» **INSTRUCTIONS FOR THE TASK**: At the line containing "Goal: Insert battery", begin retyping, and stop after the last line of the data; add nothing.

Items from a data source
--

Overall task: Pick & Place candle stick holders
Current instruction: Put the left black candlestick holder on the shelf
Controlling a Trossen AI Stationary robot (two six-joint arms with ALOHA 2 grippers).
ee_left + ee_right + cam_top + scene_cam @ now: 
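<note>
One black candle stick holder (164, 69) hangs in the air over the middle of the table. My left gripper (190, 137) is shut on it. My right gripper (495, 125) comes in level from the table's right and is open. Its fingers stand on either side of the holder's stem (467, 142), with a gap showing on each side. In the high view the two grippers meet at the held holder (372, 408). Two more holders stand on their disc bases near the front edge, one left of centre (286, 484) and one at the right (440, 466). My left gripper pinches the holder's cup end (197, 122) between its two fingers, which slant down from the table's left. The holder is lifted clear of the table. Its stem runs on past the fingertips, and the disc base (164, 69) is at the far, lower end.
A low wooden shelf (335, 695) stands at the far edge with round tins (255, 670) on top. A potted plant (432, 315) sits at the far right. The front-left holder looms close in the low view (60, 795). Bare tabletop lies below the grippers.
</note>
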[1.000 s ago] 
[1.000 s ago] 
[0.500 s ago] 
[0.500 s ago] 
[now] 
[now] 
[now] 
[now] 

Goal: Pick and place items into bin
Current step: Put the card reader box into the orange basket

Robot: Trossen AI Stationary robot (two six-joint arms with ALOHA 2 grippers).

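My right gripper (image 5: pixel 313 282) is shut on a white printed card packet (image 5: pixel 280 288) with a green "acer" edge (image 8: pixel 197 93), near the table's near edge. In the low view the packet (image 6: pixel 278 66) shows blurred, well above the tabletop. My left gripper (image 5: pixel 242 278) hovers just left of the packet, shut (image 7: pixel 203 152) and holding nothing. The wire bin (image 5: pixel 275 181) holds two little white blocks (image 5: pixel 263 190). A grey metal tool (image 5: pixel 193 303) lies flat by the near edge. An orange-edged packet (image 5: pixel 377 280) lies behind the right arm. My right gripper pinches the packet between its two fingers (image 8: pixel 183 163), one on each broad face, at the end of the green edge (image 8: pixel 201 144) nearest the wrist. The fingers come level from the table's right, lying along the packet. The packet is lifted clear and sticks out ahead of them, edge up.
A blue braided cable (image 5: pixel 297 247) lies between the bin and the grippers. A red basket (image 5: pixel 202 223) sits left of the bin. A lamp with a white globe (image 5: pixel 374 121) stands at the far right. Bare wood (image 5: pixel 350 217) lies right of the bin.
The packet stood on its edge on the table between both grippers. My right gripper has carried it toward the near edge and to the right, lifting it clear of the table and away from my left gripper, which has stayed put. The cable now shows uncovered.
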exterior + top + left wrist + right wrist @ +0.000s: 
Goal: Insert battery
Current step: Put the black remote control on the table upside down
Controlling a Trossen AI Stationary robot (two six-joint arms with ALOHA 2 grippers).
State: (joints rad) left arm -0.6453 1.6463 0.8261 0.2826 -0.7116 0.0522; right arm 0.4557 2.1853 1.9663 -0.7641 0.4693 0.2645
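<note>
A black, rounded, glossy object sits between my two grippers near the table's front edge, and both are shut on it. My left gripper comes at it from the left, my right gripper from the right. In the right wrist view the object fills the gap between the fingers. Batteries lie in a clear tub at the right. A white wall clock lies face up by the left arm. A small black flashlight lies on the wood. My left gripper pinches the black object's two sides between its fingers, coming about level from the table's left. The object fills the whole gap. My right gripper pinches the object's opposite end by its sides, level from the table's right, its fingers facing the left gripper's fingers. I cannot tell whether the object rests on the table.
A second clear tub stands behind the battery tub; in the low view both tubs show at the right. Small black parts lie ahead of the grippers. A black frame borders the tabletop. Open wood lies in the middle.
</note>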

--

» **TASK ANSWER**:
Goal: Insert battery
Current step: Put the black remote control on the table upside down
Controlling a Trossen AI Stationary robot (two six-joint arms with ALOHA 2 grippers).
State: (joints rad) left arm -0.6453 1.6463 0.8261 0.2826 -0.7116 0.0522; right arm 0.4557 2.1853 1.9663 -0.7641 0.4693 0.2645
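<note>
A black, rounded, glossy object sits between my two grippers near the table's front edge, and both are shut on it. My left gripper comes at it from the left, my right gripper from the right. In the right wrist view the object fills the gap between the fingers. Batteries lie in a clear tub at the right. A white wall clock lies face up by the left arm. A small black flashlight lies on the wood. My left gripper pinches the black object's two sides between its fingers, coming about level from the table's left. The object fills the whole gap. My right gripper pinches the object's opposite end by its sides, level from the table's right, its fingers facing the left gripper's fingers. I cannot tell whether the object rests on the table.
A second clear tub stands behind the battery tub; in the low view both tubs show at the right. Small black parts lie ahead of the grippers. A black frame borders the tabletop. Open wood lies in the middle.
</note>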

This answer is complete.